When working with optimizing compilers, it is sometimes beneficial to inspect intermediate results to figure out whether an optimization has fired or not. While taking a dive into LLVM’s fast-math semantics I recently encountered a subtle quirk that may affect others as well.
<TL;DR>
When compiling with clang
to generate LLVM output (-emit-llvm -S
) without
specifying an optimization level (-Ox
) or when setting -O0
, add
-Xclang -disable-O0-optnone
to allow optimizations to be performed later by
LLVM.
</TL;DR>
I was looking into the LLVM fast-math implementation to figure out what
optimizations are applied depending on which ffast-math
specific flag is set.
To confirm my intuition from the skimming the source-code files, I wanted to run
some actual C code through clang/LLVM and inspect the optimized program.
I started with the following program:
double f (double x) {
return -x + x;
}
int main (void) {
f(2.5);
return 0;
}
According to LLVM’s InstructionSimplify implementation
(link),
if -ffast-math
is given, function f
should be optimized into an LLVM
statement equivalent to return 0.0;
.
However, after generating LLVM output with clang, using clang -emit-llvm -S -ffast-math test.c
,
and running opt-7 -enable-no-nans-fp-math -O3 -S
I got back the initial .ll
file without any optimizations having fired.
I found this unintuitive because I was assuming that clang
would produce
LLVM IR that can be optimized using opt
.
This would allow me to see per optimization effects on the program.

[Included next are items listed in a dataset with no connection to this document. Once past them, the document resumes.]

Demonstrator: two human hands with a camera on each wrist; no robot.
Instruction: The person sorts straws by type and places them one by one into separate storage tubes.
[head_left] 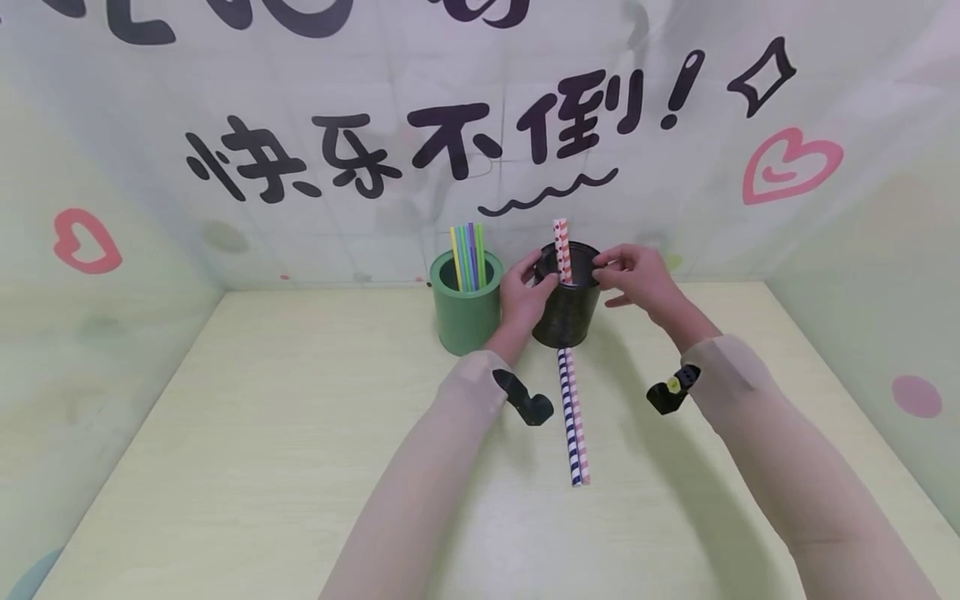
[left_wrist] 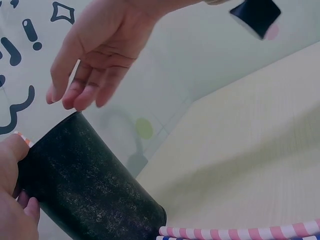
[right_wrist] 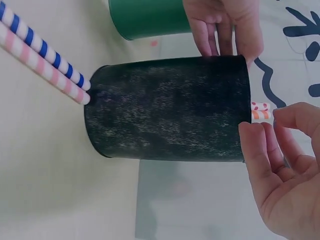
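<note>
A black bucket [head_left: 568,312] stands on the table with two paper straws [head_left: 562,250], one red-dotted and one orange-striped, sticking up from it. My left hand [head_left: 527,287] grips the bucket's left side at the rim, the thumb in front by the straws. At the right rim is my right hand [head_left: 637,275], its fingers loosely bent and holding nothing; in the left wrist view that hand [left_wrist: 105,45] hangs just above the rim. A blue-striped straw [head_left: 570,417] and a pink-striped straw [head_left: 577,417] lie side by side in front of the bucket's base.
Left of the bucket stands a green cup [head_left: 467,321] holding several thin coloured straws [head_left: 468,258]. Behind both is a pale backdrop [head_left: 337,242] with black lettering. The light wooden table [head_left: 285,442] extends to both sides and toward me.
</note>
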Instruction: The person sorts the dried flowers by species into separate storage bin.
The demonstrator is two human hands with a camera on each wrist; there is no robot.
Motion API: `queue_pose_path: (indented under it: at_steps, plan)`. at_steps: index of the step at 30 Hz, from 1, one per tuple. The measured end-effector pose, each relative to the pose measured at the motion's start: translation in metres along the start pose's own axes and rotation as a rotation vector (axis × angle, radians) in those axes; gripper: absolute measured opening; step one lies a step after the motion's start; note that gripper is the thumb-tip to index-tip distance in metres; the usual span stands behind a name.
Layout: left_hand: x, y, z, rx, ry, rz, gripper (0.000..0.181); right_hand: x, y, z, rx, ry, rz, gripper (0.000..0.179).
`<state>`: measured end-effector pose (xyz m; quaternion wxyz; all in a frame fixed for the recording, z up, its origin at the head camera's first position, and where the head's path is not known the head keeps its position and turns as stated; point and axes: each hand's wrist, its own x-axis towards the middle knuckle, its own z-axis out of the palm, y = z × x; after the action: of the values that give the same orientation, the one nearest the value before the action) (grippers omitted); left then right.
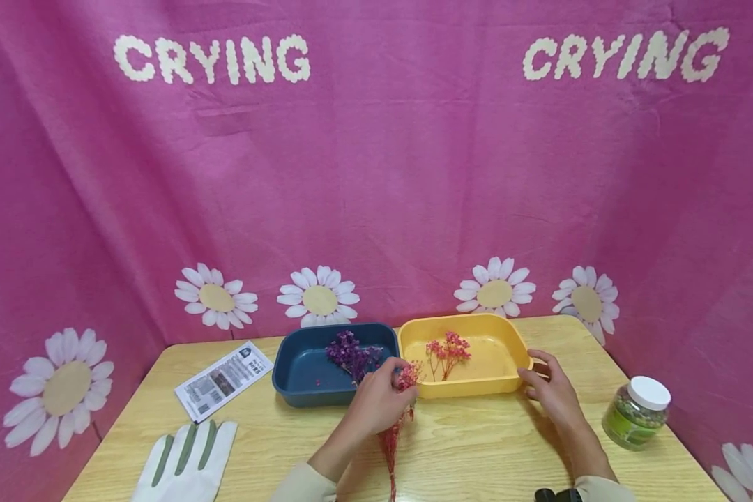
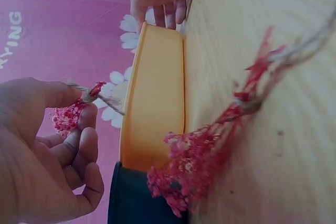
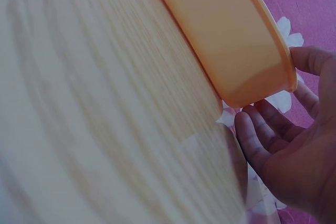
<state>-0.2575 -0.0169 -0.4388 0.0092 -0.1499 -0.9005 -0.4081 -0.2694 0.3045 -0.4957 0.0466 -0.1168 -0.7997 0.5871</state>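
Note:
My left hand (image 1: 379, 397) pinches a small bunch of pink dried flowers (image 2: 68, 116) with twine (image 2: 90, 96) at its stems, beside where the two trays meet. Below it another twine-tied pink bunch (image 2: 197, 169) hangs or lies near the table; I cannot tell which. My right hand (image 1: 552, 390) holds the front right corner of the yellow tray (image 1: 470, 388), thumb and fingers around the corner. Pink sprigs (image 1: 450, 348) lie inside that tray. Touching it on the left is a dark blue tray (image 1: 310, 397) with purple dried flowers (image 1: 351, 354) in it.
A printed packet (image 1: 224, 380) and a white glove with green stripes (image 1: 185, 464) lie at the left. A white-lidded jar (image 1: 636, 413) stands at the right of the wooden table (image 1: 477, 446). Behind hangs a pink daisy-patterned cloth (image 1: 376, 174).

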Motion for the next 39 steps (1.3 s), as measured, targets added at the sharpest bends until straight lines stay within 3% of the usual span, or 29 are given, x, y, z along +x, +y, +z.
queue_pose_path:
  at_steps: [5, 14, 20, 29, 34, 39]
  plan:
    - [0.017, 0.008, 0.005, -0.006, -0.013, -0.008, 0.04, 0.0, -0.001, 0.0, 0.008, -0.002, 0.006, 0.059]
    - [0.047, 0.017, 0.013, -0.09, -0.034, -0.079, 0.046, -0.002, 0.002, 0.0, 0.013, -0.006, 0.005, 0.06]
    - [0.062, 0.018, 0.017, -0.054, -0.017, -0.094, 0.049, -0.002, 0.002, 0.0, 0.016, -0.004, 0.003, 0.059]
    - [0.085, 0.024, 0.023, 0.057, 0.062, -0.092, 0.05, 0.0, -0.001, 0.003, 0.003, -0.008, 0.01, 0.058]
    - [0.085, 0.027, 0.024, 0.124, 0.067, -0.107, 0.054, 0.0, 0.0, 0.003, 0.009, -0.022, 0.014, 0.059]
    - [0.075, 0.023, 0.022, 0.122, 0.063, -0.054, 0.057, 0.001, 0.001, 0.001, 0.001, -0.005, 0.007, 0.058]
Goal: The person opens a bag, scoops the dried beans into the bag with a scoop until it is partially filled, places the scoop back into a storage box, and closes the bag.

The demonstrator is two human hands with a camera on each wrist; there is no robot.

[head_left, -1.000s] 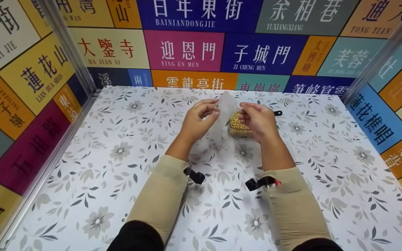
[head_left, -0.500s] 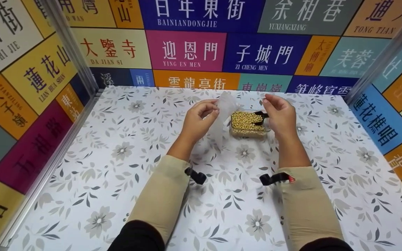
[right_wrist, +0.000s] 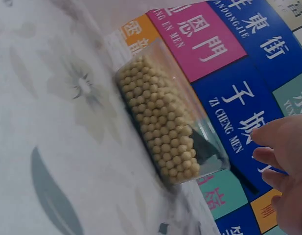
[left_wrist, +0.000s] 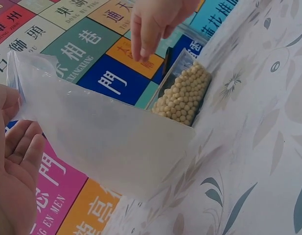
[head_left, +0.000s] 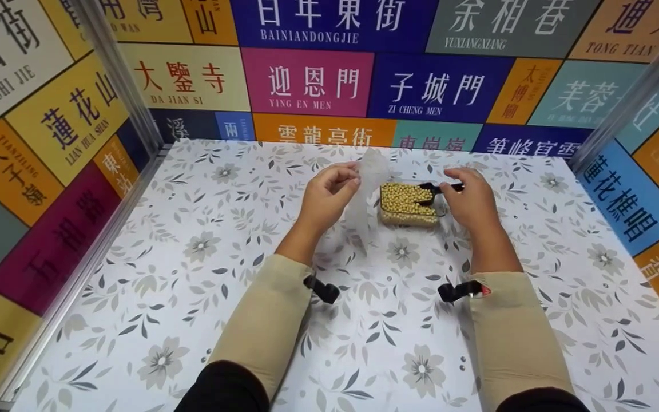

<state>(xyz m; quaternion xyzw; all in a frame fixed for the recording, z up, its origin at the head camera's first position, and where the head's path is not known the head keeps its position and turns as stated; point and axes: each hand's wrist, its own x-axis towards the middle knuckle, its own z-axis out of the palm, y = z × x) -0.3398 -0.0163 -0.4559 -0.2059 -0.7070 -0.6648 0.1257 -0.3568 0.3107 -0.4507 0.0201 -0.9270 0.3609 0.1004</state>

After asking some colleagues1 for help, I learned the following:
Since LLVM 5, clang
will annotate every function in the produced LLVM
bytecode with optnone
, if no optimization flag (or -O0
) is set when invoking
clang
.
If this optnone
flag is present on any function in LLVM IR, the function is
not optimized by LLVM.
A simple way of preventing this issue is of course to use -O1
, -O2
or -O3
as flags for clang
.
This was unsatisfactory, as I wanted to inspect the effect of the LLVM
optimizations on a small program, and thus I wanted to have an unoptimized
version of the LLVM IR.
The solution I arrived at was:
If clang
should not perform optimizations from the get go, the only way to
prevent this issue is to use a special internal compiler flag
clang -ffast-math -emit-llvm -Xclang -disable-O0-optnone -S
.
Using these flags, the resulting LLVM IR did not have the optnone
annotation
and opt
happily optimized the program the way I expected it to.